◆ Your assignment:
Repeat only the stretch of lines below that runs from the line with "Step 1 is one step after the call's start" through the line with "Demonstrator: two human", unaltered.

▼

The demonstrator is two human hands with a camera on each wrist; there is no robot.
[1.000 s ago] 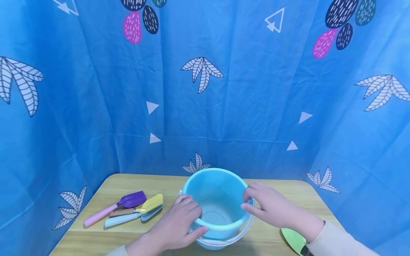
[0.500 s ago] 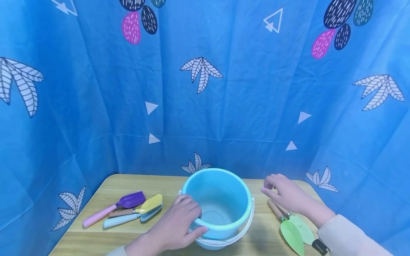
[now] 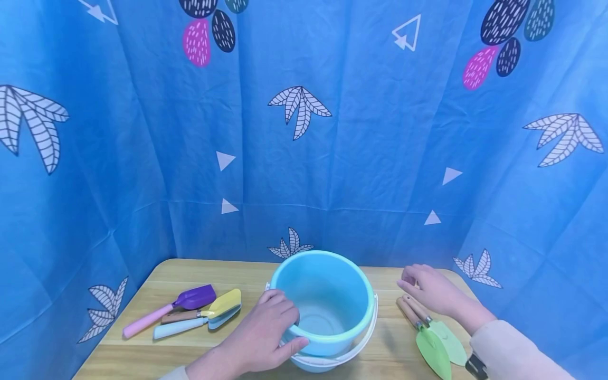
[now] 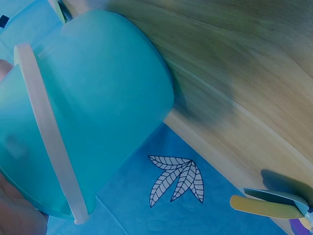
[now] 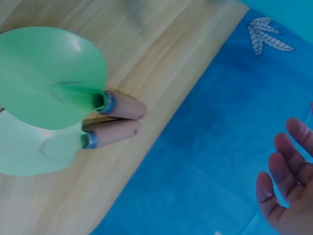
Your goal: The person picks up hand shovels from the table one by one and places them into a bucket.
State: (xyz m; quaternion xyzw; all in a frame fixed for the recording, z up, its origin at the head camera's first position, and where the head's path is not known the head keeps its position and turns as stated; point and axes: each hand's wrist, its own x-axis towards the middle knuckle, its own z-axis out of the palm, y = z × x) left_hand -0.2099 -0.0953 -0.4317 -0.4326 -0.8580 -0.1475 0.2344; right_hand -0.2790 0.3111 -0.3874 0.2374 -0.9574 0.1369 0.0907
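Observation:
A light-blue bucket (image 3: 319, 295) is at the middle front, its inside bare, its white handle (image 3: 342, 360) folded down against the near side. My left hand (image 3: 271, 330) grips the bucket's left rim, fingers over the edge and thumb outside; the left wrist view shows the bucket wall (image 4: 112, 83) with part of that hand (image 4: 22, 213) at the lower left. My right hand (image 3: 434, 289) hovers with loosely curled fingers, holding nothing, over the handle ends of a bright green trowel (image 3: 433, 352) and a pale green trowel (image 3: 448, 340). The right wrist view shows its relaxed fingers (image 5: 281, 171).
On the table's left lie a purple trowel (image 3: 195, 297) with a pink handle, a yellow trowel (image 3: 225, 302) with a wooden handle and a light-blue trowel (image 3: 178, 328), the last two overlapping. Blue patterned cloth (image 3: 370, 132) hangs around the wooden table (image 3: 256, 272).
My right hand has let go of the bucket's right rim and moved right, above the green trowels, which now show more fully. My left hand and the bucket stay in place.

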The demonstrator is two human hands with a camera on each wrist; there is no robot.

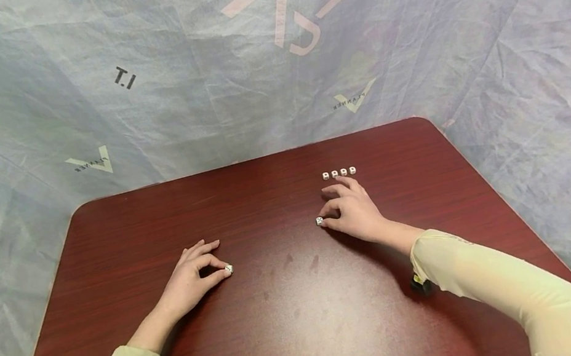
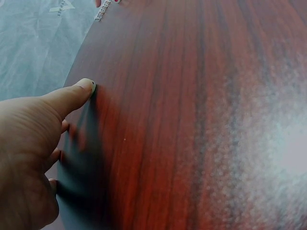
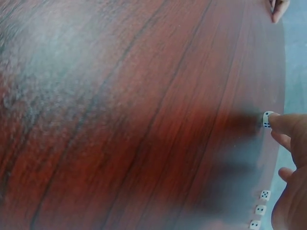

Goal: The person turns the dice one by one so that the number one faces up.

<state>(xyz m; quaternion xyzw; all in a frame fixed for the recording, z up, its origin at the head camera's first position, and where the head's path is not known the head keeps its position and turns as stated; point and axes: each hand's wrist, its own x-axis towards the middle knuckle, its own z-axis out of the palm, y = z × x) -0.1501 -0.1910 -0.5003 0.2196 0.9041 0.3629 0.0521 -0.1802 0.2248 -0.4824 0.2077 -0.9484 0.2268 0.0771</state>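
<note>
My left hand (image 1: 191, 280), on the left half of the table, pinches a white die (image 1: 229, 269) between thumb and index finger. In the left wrist view the thumb hides most of that die. Farther right, my right hand (image 1: 354, 212) holds another white die (image 1: 319, 221) at its thumb and index fingertips. Dark pips show on this die (image 3: 267, 120) in the right wrist view. Just beyond the right hand's outstretched fingers, several white dice (image 1: 343, 172) stand in a straight row, each with a single pip on top.
The dark red wooden table (image 1: 288, 339) has rounded far corners. A grey printed cloth (image 1: 226, 88) hangs behind it and at both sides. Black wrist cameras sit under both sleeves, and light glares off the table's near middle.
</note>
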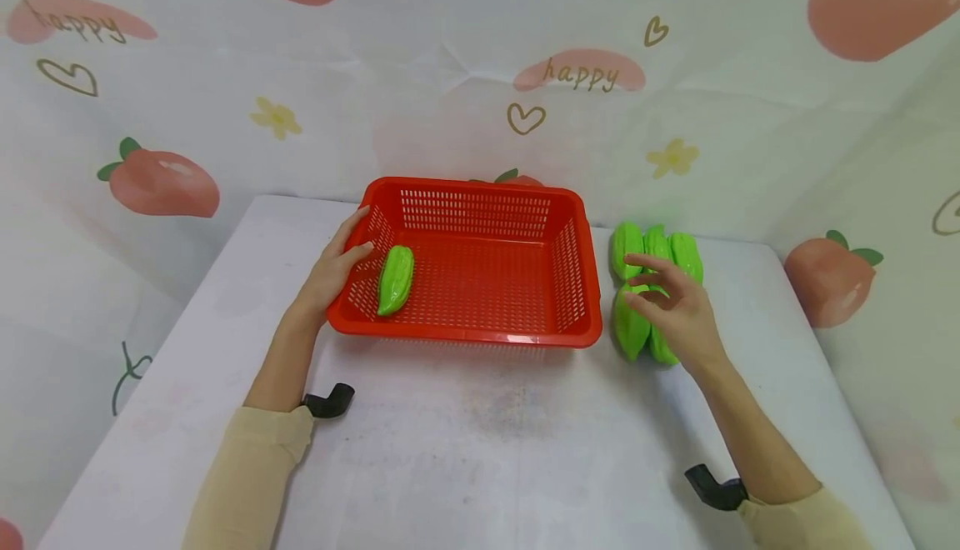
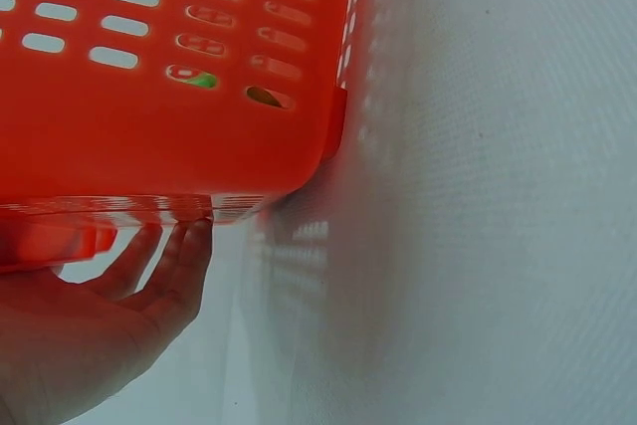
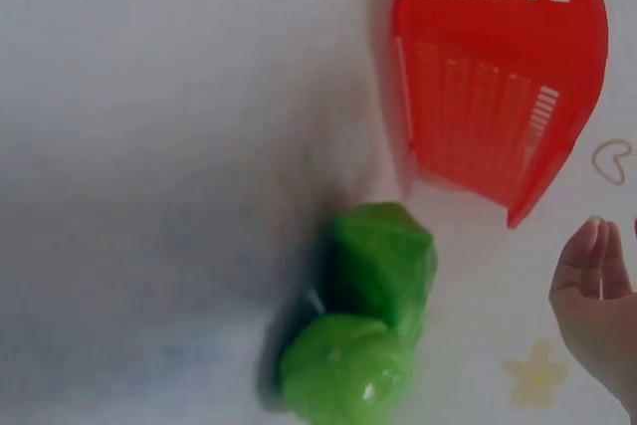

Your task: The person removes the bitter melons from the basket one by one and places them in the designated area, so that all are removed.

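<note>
A red plastic basket (image 1: 465, 335) with slotted walls stands on the table. Inside it, toward the left, lies one bright green, ridged, pointed fruit-like piece (image 1: 395, 281). My left hand (image 1: 333, 271) grips the basket's left rim, thumb over the top and fingers outside; the left wrist view shows these fingers (image 2: 179, 271) against the outer wall. Right of the basket, several matching green pieces (image 1: 628, 242) lie in a close group. Over them hovers my right hand (image 1: 686, 308), fingers loosely bent, thumb apart from them, nothing held. It hides part of the group.
A white table (image 1: 450, 450) carries everything, its back edge close behind the basket. Behind and at both sides hangs a pale cloth (image 1: 442, 92) printed with peaches, hearts and flowers. A black wrist-worn device (image 1: 330, 401) sits on each forearm.
</note>
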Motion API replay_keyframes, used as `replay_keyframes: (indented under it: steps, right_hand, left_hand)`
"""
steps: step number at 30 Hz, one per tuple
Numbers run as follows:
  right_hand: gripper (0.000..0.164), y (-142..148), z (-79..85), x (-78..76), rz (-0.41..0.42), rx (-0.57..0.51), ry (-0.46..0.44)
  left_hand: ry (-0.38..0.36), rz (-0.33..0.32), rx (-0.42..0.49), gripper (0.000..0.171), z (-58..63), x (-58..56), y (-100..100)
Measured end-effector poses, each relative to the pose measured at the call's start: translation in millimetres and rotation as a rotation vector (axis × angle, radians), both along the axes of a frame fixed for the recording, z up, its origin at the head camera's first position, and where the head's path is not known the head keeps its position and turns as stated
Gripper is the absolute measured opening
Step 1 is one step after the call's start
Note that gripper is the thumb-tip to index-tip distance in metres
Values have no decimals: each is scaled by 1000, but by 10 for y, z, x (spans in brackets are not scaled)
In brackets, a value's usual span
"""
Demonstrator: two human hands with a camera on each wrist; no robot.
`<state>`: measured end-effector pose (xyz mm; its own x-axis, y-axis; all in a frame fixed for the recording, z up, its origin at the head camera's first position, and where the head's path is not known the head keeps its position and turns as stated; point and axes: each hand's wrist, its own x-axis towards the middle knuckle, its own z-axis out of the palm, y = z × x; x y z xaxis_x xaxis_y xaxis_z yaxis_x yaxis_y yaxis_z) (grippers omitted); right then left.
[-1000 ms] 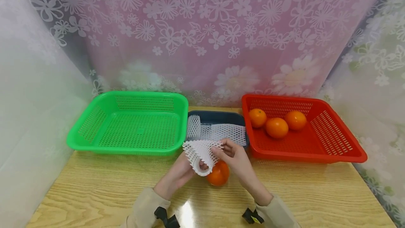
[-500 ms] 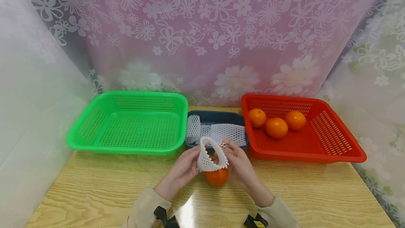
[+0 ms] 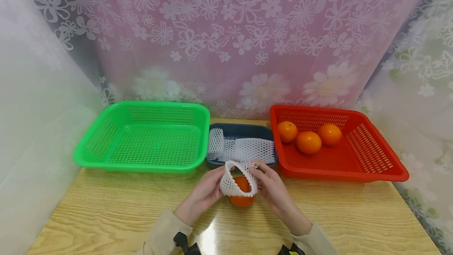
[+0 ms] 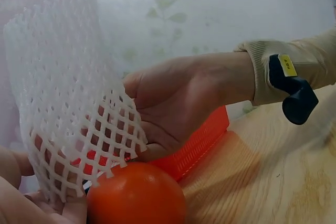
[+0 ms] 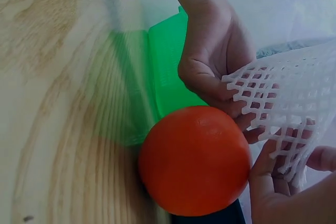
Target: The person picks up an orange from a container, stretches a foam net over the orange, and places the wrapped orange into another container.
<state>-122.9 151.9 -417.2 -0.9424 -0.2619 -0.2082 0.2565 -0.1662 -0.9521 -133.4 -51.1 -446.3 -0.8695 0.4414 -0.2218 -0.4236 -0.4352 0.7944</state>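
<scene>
A white foam fruit net [image 3: 230,187] is stretched between my two hands, its mouth spread wide. On its left side my left hand [image 3: 205,192] grips the mesh, fingers curled at the edge. My right hand [image 3: 273,187] holds the opposite side, fingertips tucked inside the mesh in the left wrist view. Close below the net sits an orange [image 3: 242,202] on the table, partly seen through the net's opening. In the right wrist view the orange [image 5: 194,161] lies just beside the net's lower edge, uncovered.
A green basket [image 3: 141,169] stands at the left. Between it and a red basket [image 3: 339,174] holding three oranges [image 3: 308,143] is a dark blue tray [image 3: 244,129] with several foam nets [image 3: 255,148]. The wooden table [image 3: 116,207] extends in front; patterned curtains [image 3: 226,50] hang behind.
The net, first bunched with a narrow opening, has been turned and spread wide. My left hand has shifted from behind it to its side, and the net has lowered slightly over the orange.
</scene>
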Motion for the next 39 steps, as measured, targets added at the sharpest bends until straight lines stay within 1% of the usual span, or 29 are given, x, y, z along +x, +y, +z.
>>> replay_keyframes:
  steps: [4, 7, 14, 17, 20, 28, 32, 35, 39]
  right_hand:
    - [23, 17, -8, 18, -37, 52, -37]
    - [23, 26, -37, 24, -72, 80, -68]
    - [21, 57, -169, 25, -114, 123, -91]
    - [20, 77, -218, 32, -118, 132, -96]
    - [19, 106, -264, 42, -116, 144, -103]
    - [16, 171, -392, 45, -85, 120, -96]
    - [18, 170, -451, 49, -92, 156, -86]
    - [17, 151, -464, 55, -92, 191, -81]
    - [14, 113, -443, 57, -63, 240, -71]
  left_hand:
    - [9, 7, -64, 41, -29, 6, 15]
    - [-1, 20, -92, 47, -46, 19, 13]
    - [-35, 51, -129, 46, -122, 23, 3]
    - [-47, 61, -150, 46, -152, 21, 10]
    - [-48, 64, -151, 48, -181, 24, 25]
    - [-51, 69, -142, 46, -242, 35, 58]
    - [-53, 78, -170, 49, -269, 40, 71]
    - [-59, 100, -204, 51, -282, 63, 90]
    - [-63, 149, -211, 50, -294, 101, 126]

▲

◆ Response below:
Step 1 is one step after the call's start
Note that gripper is the thumb-tip to index-tip distance in metres
Values have no decimals: each is scaled by 1000, but by 10 for y, z, x (spans in brackets are not scaled)
In brackets, a value's usual span
"""
Demonstrator: two human hands with a camera on each wrist; no robot.

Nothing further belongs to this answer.